--- SUPPLIED RECORDS Enclosed Below ---
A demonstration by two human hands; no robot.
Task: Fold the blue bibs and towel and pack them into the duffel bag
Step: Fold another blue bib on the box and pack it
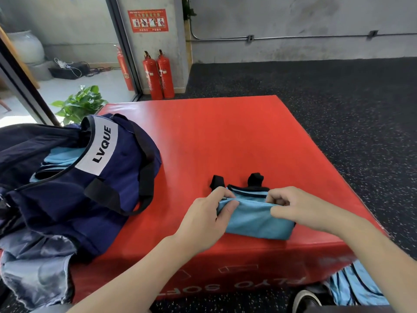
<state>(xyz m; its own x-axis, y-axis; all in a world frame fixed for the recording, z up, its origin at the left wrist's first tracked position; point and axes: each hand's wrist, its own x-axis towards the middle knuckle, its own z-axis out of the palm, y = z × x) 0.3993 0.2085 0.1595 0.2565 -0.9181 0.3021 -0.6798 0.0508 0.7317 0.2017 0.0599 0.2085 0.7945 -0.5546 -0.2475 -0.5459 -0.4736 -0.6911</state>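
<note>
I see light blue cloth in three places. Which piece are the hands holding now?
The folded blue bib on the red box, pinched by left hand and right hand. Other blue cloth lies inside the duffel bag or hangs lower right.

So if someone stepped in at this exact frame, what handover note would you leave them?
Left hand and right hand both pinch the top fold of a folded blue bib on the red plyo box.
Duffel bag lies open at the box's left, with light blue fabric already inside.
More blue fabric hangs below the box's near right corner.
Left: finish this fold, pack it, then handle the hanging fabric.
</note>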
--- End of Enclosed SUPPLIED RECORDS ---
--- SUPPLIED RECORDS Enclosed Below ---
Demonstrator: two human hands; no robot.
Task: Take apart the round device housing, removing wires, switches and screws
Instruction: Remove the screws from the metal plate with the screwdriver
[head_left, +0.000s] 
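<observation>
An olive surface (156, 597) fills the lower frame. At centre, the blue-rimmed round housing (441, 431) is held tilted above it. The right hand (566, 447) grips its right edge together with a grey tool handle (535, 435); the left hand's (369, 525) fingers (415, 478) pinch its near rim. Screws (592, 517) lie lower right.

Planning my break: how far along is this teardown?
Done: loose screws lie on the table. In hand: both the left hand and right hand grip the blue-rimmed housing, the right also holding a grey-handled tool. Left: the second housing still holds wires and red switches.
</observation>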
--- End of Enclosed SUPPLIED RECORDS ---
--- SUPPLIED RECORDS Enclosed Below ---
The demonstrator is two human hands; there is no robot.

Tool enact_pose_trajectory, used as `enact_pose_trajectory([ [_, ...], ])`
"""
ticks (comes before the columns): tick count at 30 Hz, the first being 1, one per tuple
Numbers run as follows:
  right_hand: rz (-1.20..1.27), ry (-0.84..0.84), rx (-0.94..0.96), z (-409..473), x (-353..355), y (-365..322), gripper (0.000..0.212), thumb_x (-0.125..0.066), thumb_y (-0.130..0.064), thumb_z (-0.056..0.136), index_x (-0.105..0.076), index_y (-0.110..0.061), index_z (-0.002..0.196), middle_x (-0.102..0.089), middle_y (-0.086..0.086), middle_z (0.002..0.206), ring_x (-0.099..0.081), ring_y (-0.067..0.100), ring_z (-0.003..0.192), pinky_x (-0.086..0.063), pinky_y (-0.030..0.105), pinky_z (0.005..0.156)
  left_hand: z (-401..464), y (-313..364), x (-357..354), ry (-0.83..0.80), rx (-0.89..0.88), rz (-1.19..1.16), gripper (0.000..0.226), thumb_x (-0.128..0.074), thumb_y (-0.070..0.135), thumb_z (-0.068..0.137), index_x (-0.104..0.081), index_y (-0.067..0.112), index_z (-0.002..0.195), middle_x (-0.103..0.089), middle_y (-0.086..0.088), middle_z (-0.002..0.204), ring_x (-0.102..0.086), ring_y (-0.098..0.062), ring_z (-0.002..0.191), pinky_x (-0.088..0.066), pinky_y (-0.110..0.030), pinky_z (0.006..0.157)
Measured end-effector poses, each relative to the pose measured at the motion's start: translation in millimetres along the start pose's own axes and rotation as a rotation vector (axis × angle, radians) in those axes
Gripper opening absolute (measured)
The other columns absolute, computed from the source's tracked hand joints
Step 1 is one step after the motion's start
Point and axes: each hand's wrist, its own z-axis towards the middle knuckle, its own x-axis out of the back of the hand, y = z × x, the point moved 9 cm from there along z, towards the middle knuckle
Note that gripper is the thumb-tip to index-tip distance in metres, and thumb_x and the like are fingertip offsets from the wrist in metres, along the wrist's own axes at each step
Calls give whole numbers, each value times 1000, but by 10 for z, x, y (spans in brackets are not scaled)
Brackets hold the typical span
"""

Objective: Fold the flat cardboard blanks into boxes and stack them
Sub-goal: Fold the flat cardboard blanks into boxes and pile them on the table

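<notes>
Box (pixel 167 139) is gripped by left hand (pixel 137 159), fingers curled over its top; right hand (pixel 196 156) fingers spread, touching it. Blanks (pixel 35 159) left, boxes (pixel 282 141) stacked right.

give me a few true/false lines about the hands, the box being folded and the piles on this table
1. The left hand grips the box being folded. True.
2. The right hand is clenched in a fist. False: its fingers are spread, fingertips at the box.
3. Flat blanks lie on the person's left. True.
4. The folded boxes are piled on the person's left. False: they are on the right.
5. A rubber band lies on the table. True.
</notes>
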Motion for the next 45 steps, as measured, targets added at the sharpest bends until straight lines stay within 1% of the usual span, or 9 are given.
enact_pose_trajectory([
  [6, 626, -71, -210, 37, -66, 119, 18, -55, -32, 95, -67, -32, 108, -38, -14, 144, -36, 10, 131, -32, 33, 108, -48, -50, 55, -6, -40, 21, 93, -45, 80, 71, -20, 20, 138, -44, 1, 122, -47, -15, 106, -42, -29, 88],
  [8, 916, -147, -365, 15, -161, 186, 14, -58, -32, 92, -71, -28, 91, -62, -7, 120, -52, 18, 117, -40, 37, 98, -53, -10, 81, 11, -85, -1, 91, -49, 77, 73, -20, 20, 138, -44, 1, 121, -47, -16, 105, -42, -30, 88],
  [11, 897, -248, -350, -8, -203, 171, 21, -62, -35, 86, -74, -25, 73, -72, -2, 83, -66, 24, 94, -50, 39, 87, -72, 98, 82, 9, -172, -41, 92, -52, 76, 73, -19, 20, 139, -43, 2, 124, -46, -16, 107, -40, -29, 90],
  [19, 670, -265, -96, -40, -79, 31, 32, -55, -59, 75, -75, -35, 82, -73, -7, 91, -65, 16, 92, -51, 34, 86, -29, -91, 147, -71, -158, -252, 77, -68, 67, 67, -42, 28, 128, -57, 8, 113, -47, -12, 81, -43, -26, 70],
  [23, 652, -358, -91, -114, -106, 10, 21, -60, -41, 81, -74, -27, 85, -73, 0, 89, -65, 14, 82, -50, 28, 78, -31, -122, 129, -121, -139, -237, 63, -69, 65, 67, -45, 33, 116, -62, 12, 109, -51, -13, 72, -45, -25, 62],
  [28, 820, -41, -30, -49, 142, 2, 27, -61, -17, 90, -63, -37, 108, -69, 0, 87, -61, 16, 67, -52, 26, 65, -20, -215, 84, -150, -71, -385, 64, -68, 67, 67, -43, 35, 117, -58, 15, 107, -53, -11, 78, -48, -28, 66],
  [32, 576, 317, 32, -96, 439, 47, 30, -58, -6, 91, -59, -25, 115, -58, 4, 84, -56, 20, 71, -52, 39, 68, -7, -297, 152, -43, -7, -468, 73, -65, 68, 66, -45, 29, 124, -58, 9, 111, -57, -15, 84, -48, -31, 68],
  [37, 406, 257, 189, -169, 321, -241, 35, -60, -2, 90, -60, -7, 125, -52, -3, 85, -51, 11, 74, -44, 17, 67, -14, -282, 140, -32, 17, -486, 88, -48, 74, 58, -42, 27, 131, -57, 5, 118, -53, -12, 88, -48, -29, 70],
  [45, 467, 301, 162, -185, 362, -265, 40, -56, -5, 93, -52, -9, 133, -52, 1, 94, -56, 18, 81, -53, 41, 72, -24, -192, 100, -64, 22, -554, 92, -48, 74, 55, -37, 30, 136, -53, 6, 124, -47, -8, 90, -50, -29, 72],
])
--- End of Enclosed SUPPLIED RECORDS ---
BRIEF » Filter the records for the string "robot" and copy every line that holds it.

OUTPUT BELOW »
A demonstration by two human hands; no robot.
Demonstrator: two human hands; no robot.
The demonstrator is two human hands; there is no robot.

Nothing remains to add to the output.